Take the records below and retype them line by line, from the first line through the one containing "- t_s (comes"; stop there.

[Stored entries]
● ● ● ●

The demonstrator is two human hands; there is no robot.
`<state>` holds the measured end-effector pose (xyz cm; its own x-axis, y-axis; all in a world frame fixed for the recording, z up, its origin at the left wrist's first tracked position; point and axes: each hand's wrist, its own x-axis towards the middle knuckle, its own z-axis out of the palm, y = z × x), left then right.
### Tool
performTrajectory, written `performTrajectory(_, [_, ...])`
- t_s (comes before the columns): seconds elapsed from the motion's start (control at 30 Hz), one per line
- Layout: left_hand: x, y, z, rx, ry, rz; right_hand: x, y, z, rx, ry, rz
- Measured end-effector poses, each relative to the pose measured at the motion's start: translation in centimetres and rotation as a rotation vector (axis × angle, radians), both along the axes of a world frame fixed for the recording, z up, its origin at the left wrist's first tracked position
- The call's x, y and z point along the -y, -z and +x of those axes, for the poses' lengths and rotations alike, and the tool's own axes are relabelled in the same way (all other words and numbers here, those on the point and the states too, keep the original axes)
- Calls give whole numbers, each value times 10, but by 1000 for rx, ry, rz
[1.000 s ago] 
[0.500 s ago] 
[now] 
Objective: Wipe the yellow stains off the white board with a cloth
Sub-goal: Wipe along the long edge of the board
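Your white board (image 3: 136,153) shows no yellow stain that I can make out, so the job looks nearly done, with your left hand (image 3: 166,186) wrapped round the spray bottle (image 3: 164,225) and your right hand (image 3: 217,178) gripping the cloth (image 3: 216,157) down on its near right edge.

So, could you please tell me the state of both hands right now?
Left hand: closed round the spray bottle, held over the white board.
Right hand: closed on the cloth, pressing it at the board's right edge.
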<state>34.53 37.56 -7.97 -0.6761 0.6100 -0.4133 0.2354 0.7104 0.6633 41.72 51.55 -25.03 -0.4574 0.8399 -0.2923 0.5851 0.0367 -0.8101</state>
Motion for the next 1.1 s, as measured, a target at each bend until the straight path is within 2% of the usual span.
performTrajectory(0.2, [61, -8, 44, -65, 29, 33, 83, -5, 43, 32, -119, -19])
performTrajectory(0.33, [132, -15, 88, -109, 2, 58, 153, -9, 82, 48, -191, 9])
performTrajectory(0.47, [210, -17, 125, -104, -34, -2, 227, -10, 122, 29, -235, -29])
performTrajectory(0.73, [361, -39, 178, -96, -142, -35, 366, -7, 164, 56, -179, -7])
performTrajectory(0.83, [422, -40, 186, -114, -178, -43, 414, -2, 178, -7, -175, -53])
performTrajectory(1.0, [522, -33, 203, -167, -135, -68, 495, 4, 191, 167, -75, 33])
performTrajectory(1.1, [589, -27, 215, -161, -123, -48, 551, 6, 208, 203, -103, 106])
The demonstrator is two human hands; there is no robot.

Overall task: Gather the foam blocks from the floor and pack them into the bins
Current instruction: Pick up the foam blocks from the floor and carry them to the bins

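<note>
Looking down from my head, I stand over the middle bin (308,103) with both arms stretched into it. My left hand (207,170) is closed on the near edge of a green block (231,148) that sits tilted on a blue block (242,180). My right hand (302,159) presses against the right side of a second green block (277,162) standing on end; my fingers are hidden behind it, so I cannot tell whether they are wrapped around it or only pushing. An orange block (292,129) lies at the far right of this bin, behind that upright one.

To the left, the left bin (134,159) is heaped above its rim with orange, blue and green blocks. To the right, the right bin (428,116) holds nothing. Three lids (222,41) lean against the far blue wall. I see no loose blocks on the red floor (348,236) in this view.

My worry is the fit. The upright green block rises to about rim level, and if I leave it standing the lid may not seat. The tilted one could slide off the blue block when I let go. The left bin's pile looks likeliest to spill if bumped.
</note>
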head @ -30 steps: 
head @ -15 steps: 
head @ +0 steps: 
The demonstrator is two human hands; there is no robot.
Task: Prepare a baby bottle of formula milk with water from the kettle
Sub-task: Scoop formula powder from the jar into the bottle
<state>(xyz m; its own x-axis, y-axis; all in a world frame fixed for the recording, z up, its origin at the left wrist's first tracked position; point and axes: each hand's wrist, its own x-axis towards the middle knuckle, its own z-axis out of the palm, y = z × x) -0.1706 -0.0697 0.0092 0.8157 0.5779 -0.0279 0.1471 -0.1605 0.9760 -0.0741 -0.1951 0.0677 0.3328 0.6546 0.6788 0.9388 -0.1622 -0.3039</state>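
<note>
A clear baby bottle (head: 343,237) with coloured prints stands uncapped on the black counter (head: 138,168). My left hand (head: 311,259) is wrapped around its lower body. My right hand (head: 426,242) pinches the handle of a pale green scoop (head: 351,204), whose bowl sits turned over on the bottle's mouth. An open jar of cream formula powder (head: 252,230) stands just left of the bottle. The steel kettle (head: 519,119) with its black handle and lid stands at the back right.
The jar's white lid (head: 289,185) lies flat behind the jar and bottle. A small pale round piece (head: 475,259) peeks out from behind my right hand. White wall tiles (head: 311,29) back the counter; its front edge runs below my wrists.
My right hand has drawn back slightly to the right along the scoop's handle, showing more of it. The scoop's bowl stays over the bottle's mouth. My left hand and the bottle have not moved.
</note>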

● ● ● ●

### Your response
The demonstrator is two human hands; there is no robot.
`<state>` holds the measured end-effector pose (xyz cm; its own x-axis, y-axis; all in a world frame fixed for the recording, z up, its origin at the left wrist's first tracked position; point and axes: each hand's wrist, its own x-axis towards the middle knuckle, its own z-axis out of the palm, y = z × x), left then right.
### Tool
performTrajectory, written `performTrajectory(_, [_, ...])`
- t_s (comes before the columns): seconds elapsed from the motion's start (control at 30 Hz), one per line

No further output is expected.